Each line from the start of the listing below through the line containing "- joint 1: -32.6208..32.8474" should be reproduced exactly, with no others.

————————

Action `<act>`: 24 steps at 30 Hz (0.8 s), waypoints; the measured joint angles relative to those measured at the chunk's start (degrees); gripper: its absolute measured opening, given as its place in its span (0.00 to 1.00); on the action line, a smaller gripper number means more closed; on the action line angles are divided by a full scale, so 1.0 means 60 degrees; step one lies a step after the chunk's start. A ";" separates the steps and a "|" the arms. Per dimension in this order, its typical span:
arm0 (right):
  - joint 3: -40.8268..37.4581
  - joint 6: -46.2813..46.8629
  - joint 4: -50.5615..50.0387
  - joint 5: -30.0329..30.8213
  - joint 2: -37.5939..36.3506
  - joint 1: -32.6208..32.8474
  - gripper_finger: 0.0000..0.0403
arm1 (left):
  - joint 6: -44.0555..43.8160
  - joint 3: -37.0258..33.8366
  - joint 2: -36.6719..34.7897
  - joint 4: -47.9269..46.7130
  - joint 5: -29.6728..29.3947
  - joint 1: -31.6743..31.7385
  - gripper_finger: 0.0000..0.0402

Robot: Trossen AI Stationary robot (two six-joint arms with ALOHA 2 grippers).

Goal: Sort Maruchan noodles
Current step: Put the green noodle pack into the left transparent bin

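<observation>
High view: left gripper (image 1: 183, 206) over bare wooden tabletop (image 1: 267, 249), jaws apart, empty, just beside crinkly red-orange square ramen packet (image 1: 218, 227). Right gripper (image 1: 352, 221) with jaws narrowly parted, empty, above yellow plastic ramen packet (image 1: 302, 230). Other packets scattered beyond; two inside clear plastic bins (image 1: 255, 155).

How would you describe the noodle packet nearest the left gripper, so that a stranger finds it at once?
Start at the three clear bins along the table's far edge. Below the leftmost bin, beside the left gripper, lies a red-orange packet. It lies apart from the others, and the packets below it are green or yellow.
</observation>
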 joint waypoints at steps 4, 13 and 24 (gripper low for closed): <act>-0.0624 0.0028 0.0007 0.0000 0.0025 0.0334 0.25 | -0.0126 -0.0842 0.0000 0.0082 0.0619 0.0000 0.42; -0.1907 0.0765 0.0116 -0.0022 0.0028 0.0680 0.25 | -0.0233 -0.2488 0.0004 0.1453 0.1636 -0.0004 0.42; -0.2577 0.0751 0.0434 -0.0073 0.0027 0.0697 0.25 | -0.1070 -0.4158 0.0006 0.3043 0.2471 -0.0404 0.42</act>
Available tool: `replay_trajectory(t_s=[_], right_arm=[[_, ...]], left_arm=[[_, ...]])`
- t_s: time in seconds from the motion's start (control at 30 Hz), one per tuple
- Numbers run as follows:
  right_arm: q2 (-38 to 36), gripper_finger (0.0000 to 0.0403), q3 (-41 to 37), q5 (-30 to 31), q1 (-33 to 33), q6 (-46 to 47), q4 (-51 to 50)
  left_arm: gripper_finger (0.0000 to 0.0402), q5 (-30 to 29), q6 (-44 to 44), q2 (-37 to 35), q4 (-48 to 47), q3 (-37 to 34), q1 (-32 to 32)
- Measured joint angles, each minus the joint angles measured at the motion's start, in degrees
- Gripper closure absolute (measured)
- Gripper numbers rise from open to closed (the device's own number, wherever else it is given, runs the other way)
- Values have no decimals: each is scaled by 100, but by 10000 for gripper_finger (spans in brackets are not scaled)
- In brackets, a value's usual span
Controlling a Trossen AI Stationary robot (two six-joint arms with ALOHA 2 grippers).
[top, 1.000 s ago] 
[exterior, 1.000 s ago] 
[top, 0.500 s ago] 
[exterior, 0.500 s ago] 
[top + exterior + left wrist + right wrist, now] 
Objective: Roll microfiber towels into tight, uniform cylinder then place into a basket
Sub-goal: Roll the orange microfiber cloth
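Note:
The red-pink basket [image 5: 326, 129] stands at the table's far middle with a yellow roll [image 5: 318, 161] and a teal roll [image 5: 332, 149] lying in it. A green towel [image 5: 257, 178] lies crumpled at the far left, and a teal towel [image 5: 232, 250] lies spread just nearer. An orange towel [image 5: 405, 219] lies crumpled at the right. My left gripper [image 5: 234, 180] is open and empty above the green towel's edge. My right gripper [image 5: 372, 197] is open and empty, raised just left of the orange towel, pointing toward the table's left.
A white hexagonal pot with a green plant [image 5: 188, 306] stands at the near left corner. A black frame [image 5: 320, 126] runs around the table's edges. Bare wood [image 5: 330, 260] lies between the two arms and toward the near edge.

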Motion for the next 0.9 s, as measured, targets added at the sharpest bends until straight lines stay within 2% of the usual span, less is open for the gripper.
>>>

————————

RESPONSE TO THIS TASK:
Action `<act>`: 24 steps at 30 Hz (0.8 s), waypoints; the measured joint angles relative to those measured at the chunk's start (degrees); gripper: its absolute measured opening, given as its place in its span (0.00 to 1.00); on the action line, a smaller gripper number means more closed; on the action line angles are divided by a full scale, so 1.0 means 60 degrees; step one lies a step after the chunk's start. A ";" separates the steps and a "|" the arms. Per dimension in this order, its typical span:
arm0 (right):
  - joint 3: -40.8268..37.4581
  - joint 6: -46.2813..46.8629
  - joint 4: -50.5615..50.0387
  - joint 5: -30.0329..30.8213
  - joint 2: -37.5939..36.3506
  - joint 1: -32.6208..32.8474

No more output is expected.